What to work on:
Set down exactly the lines in the records below that run from the line with "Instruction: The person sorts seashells" to the line with "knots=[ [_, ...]", inclusive, and nothing more.

═════ Exercise data ═════

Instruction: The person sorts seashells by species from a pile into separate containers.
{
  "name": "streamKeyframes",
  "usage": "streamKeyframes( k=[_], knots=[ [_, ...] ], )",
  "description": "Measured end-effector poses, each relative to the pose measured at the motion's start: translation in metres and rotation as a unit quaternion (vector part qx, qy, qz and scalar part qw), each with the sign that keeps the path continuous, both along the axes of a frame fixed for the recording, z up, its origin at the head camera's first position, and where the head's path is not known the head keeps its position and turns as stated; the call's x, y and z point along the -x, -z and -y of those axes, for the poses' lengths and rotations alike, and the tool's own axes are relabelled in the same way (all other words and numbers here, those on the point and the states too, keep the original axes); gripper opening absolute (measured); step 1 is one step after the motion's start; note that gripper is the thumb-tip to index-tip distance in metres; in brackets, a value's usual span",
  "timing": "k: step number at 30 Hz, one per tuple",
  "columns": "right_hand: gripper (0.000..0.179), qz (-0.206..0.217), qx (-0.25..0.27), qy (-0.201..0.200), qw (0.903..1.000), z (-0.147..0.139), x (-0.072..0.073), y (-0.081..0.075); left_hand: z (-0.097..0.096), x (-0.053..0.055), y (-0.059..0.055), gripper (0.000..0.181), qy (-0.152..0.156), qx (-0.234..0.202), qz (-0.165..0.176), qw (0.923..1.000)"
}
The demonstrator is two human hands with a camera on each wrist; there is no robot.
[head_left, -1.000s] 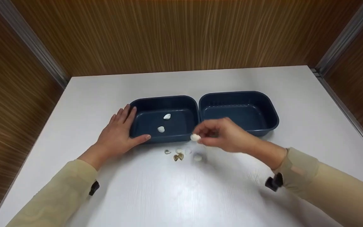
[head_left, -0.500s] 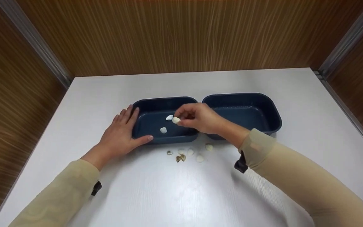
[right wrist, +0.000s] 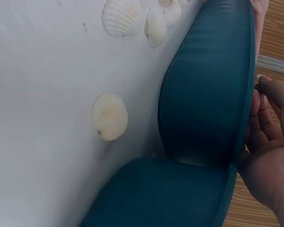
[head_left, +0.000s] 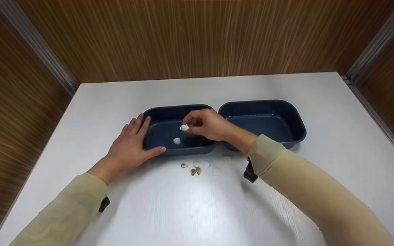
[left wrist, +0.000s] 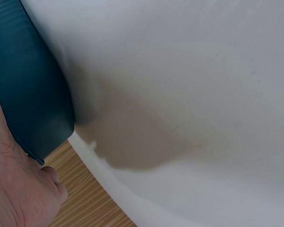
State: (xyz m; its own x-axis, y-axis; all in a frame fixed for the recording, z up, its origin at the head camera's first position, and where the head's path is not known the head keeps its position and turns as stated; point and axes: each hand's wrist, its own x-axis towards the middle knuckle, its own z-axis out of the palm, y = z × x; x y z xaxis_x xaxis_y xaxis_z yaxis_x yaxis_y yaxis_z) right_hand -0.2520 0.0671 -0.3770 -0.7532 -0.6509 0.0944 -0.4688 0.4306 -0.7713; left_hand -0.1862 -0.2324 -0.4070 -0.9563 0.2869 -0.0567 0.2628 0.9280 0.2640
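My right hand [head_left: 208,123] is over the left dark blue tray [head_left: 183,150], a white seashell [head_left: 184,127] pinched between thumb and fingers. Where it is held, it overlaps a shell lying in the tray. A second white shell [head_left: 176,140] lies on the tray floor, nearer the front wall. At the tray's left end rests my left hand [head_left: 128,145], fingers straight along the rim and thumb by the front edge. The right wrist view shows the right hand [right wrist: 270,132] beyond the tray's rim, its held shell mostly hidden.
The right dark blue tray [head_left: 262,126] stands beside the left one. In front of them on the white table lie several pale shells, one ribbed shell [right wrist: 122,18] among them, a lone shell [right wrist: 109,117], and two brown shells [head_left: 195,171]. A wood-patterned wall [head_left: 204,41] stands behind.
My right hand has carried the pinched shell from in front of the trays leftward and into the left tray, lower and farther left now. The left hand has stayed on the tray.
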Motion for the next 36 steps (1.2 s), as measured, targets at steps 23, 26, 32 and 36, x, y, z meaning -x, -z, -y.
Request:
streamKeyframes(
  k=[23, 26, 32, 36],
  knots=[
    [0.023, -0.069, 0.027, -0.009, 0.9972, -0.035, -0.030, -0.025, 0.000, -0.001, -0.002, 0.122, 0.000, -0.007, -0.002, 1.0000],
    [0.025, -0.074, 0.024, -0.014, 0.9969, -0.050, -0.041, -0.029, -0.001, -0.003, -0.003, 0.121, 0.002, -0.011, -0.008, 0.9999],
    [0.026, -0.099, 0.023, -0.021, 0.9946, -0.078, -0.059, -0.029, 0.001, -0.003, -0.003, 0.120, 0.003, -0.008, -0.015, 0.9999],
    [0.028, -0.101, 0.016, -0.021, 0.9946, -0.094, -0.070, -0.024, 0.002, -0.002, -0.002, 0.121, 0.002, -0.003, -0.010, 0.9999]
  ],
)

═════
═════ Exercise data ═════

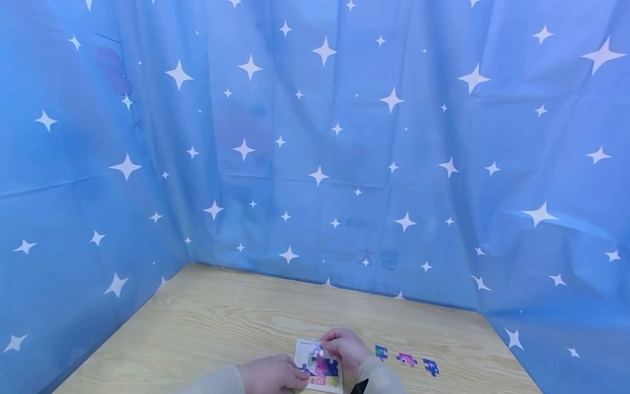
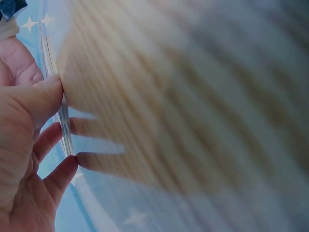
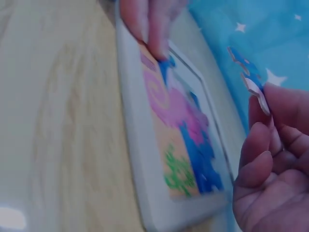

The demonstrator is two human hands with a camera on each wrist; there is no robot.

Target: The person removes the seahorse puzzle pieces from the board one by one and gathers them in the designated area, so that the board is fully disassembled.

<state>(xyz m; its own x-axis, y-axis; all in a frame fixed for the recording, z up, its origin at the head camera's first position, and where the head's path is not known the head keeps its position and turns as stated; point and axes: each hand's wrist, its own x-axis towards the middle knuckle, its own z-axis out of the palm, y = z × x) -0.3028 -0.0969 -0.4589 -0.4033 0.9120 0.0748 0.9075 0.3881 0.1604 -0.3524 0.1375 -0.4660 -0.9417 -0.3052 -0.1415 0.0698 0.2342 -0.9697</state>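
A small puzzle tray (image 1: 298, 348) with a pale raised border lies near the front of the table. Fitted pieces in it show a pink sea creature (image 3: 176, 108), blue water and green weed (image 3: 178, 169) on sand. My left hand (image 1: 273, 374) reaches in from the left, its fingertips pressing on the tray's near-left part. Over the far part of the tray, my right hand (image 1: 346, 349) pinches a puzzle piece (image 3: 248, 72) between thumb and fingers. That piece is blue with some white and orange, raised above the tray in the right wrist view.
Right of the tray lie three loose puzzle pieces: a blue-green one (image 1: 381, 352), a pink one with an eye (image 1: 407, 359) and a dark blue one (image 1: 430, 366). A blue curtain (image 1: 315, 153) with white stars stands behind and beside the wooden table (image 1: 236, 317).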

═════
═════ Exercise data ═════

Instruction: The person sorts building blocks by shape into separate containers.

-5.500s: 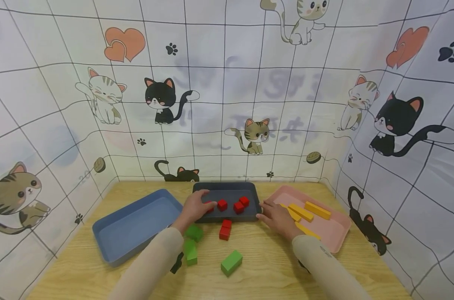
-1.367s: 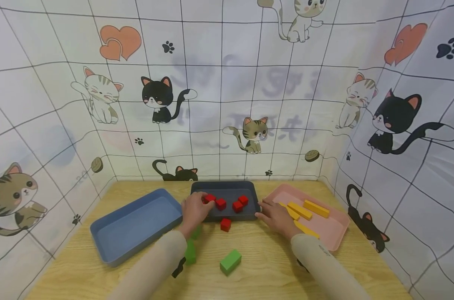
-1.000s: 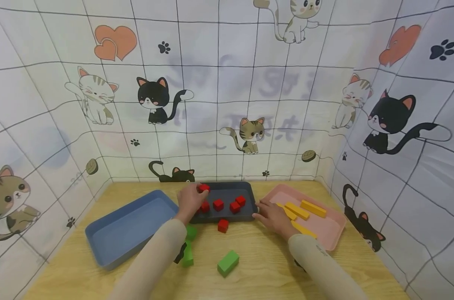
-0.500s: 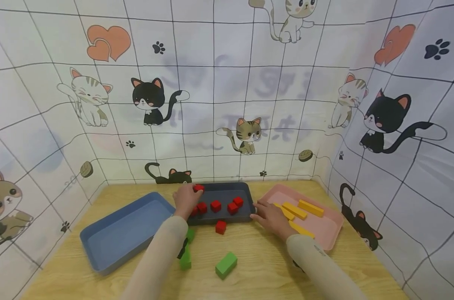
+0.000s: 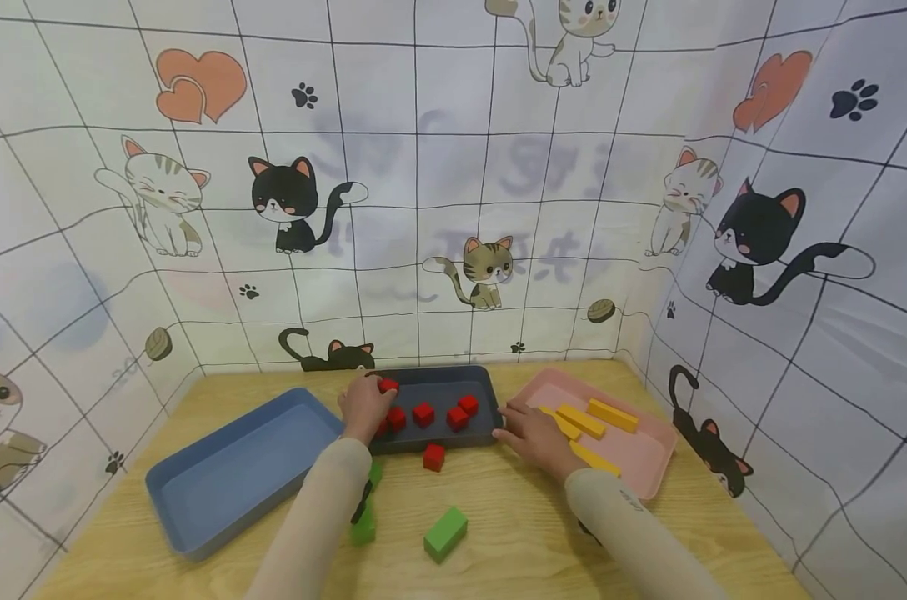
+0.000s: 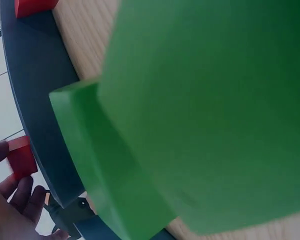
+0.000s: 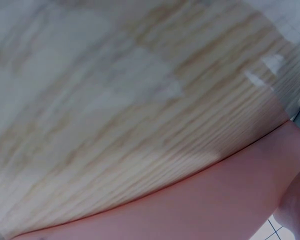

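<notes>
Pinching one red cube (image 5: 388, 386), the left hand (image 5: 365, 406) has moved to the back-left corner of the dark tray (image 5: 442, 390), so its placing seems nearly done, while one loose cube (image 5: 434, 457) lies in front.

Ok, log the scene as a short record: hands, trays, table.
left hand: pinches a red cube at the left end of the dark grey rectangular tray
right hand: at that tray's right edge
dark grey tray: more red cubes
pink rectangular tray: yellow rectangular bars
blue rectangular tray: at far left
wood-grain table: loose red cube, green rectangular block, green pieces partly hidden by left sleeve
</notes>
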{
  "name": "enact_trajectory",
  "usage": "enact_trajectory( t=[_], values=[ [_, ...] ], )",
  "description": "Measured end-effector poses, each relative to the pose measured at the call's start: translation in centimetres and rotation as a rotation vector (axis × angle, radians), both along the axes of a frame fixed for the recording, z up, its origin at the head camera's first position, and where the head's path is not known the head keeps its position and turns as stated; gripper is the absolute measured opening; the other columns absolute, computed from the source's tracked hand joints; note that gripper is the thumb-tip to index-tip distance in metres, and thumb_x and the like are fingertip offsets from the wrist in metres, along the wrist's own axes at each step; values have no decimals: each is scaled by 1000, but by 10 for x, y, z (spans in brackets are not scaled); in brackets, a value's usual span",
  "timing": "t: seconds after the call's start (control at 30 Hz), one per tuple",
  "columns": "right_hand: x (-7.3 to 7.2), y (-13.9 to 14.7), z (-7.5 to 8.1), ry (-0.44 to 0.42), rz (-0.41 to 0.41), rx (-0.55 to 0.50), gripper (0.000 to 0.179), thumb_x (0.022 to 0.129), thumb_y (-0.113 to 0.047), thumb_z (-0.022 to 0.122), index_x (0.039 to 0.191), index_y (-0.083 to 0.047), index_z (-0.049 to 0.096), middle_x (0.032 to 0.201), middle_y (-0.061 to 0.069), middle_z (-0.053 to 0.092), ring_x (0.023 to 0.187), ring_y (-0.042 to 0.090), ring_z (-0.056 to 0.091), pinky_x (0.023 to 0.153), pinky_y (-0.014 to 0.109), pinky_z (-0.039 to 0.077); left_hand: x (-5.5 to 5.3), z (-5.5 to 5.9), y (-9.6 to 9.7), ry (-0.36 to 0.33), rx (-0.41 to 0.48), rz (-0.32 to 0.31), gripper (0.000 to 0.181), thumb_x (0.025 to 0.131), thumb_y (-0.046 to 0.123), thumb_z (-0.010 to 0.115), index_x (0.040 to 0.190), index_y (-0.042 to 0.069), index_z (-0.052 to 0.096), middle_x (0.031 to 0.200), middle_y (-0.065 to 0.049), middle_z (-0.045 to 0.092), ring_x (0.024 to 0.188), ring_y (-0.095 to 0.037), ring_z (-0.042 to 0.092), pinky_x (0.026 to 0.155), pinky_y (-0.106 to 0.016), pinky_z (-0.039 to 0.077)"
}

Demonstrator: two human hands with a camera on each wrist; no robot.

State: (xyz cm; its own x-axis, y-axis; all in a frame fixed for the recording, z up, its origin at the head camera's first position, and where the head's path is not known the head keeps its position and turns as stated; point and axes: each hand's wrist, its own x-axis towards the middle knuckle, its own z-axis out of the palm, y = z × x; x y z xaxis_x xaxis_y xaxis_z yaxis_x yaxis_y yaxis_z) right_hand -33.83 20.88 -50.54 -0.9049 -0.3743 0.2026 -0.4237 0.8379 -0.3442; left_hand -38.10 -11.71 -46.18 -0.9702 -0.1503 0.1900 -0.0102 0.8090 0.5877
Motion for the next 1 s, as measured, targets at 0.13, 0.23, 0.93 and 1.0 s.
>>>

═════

Finished task:
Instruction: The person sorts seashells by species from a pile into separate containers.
{
  "name": "streamKeyframes",
  "usage": "streamKeyframes( k=[_], knots=[ [_, ...] ], )",

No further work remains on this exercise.